Take the lines of the data below from the very first through the line containing "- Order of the" and output them exactly, pictures excluded.

*GIVEN DATA*.
Content starts

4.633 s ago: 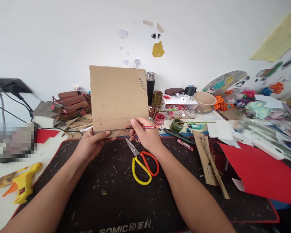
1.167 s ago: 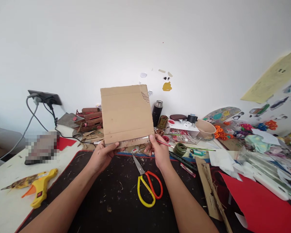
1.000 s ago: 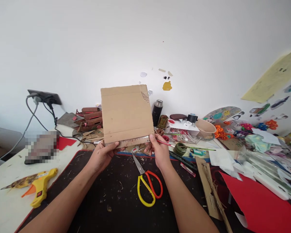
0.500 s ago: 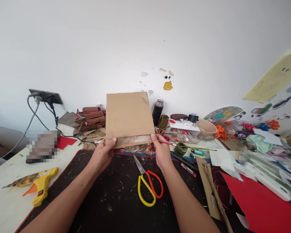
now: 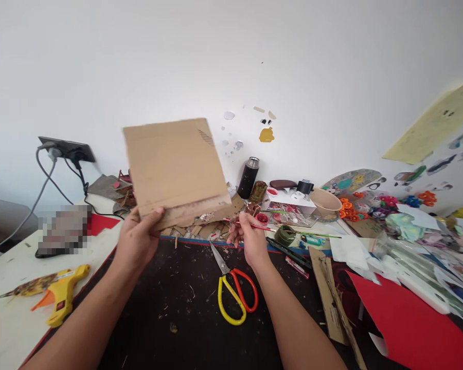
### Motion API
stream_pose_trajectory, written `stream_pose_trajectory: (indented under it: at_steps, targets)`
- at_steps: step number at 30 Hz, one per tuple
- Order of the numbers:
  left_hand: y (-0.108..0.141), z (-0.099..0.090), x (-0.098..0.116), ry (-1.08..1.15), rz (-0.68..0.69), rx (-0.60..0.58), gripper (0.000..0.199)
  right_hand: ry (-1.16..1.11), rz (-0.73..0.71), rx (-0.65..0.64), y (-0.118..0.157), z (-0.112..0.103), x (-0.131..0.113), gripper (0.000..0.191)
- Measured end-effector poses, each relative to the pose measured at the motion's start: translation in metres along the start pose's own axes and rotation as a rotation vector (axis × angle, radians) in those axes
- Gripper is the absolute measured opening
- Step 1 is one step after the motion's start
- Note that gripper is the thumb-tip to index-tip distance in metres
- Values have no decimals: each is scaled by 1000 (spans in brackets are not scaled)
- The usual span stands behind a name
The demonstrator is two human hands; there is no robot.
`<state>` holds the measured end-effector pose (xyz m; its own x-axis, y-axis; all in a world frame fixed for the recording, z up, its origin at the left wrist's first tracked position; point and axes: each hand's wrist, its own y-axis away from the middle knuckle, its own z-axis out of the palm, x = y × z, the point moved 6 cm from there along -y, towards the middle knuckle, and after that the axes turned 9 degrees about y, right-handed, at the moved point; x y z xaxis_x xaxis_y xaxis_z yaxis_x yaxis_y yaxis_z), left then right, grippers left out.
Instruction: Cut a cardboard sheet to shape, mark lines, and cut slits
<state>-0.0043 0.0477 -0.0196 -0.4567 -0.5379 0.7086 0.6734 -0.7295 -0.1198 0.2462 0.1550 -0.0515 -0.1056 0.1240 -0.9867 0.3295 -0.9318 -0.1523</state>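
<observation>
A square piece of cardboard (image 5: 173,164) is raised above the back of the dark mat, tilted, with a worn strip along its lower edge. My left hand (image 5: 141,236) grips its lower left corner, thumb on the front. Apart from the cardboard, my right hand (image 5: 250,239) pinches a thin red brush (image 5: 256,225), its tip pointing left. Below the hands, scissors (image 5: 229,288) with one yellow and one red handle lie on the mat, blades toward the back.
A yellow glue gun (image 5: 57,295) lies at the left. Behind stand a black flask (image 5: 249,177), small paint jars (image 5: 286,235) and a beige bowl (image 5: 326,203). Cardboard strips (image 5: 327,293) and red paper (image 5: 409,318) lie at the right.
My right hand has let go of the cardboard and keeps the brush. My left hand has moved left with the cardboard, which is now higher and more tilted.
</observation>
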Motion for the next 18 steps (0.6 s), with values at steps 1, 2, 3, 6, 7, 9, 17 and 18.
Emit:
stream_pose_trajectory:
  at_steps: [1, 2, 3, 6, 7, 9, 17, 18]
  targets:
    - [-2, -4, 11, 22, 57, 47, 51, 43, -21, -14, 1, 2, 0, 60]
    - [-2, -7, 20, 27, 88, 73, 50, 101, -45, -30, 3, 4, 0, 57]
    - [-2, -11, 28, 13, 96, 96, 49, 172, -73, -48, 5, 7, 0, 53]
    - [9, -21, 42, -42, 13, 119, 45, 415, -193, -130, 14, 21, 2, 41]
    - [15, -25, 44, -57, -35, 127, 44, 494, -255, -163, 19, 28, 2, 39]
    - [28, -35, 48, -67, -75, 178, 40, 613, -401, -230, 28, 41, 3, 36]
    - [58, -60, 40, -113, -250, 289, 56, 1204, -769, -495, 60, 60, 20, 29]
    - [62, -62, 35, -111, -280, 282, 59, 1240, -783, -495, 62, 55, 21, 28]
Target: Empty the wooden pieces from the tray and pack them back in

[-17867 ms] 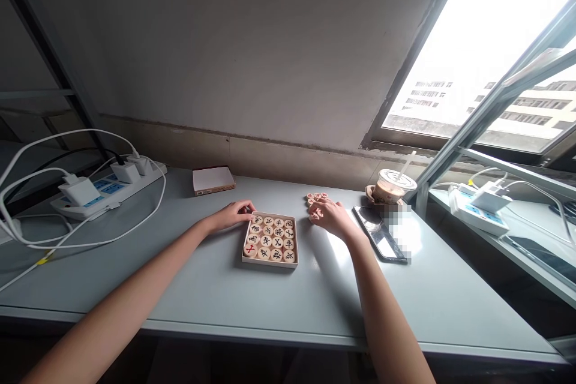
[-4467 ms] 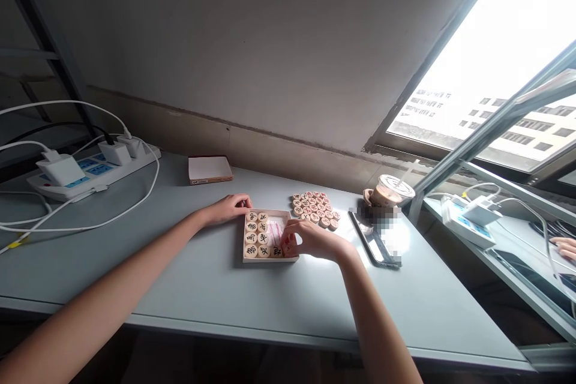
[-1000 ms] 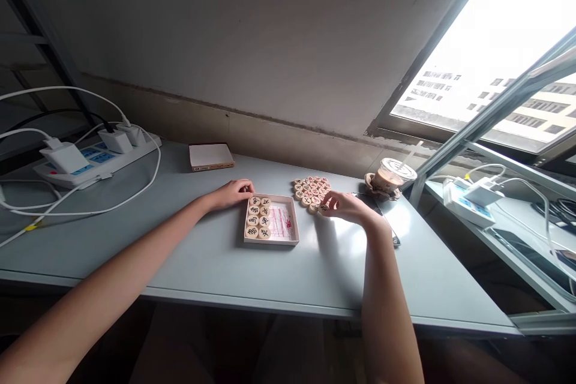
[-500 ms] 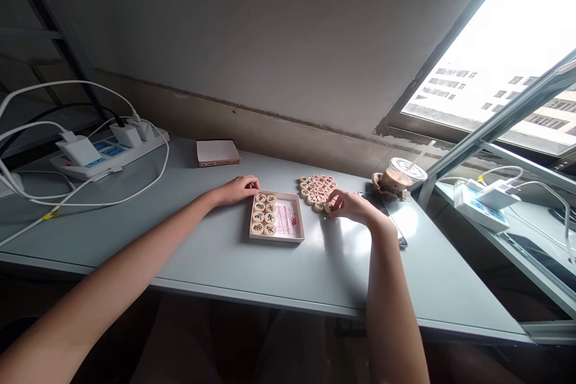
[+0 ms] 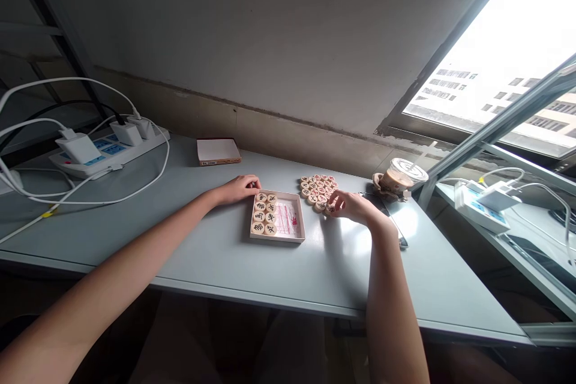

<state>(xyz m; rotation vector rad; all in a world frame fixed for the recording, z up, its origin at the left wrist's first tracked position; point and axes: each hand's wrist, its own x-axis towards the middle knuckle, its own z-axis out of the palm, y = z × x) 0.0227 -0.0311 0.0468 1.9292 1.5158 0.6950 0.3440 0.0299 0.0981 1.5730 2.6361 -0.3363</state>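
Observation:
A shallow white box (image 5: pixel 300 219) lies on the grey desk, with two columns of round black-marked wooden pieces (image 5: pixel 264 214) along its left side. Its right part shows paper with red marks. My left hand (image 5: pixel 240 188) has its fingers curled at the box's upper left corner, thumb against the edge. Right of the box, several round pieces (image 5: pixel 318 189) with red and black characters are packed in a flat cluster. My right hand (image 5: pixel 348 205) pinches a black-marked piece (image 5: pixel 330 209) at the cluster's lower right edge.
The box lid (image 5: pixel 219 150) lies at the back near the wall. A plastic drink cup (image 5: pixel 397 177) with a straw stands right, beside a dark flat device (image 5: pixel 396 225) partly behind my right wrist. A power strip (image 5: pixel 110 151) with looping white cables lies left.

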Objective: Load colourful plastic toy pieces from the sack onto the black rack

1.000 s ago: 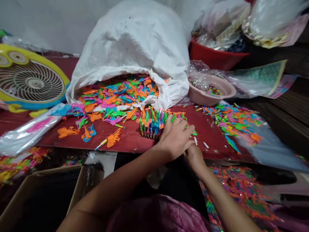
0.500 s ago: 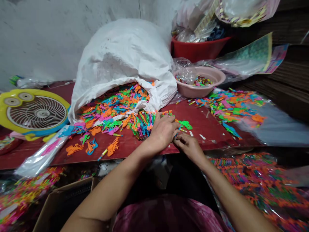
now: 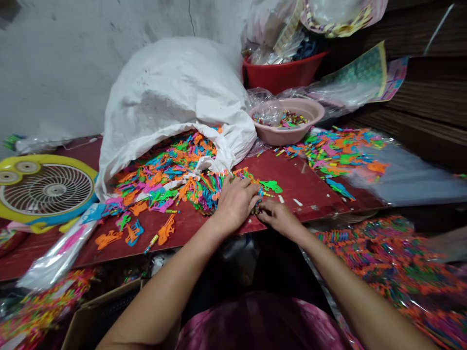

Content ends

*PROBLEM SOLUTION*.
4.633 s ago: 
1.167 s ago: 
1.000 s ago: 
0.500 s ago: 
now: 
### Motion API
stream_pose_trajectory, written `stream_pose_trajectory: (indented under it: at_steps, targets)`
- at_steps: step number at 30 Hz, one per tuple
- Order of the numbers:

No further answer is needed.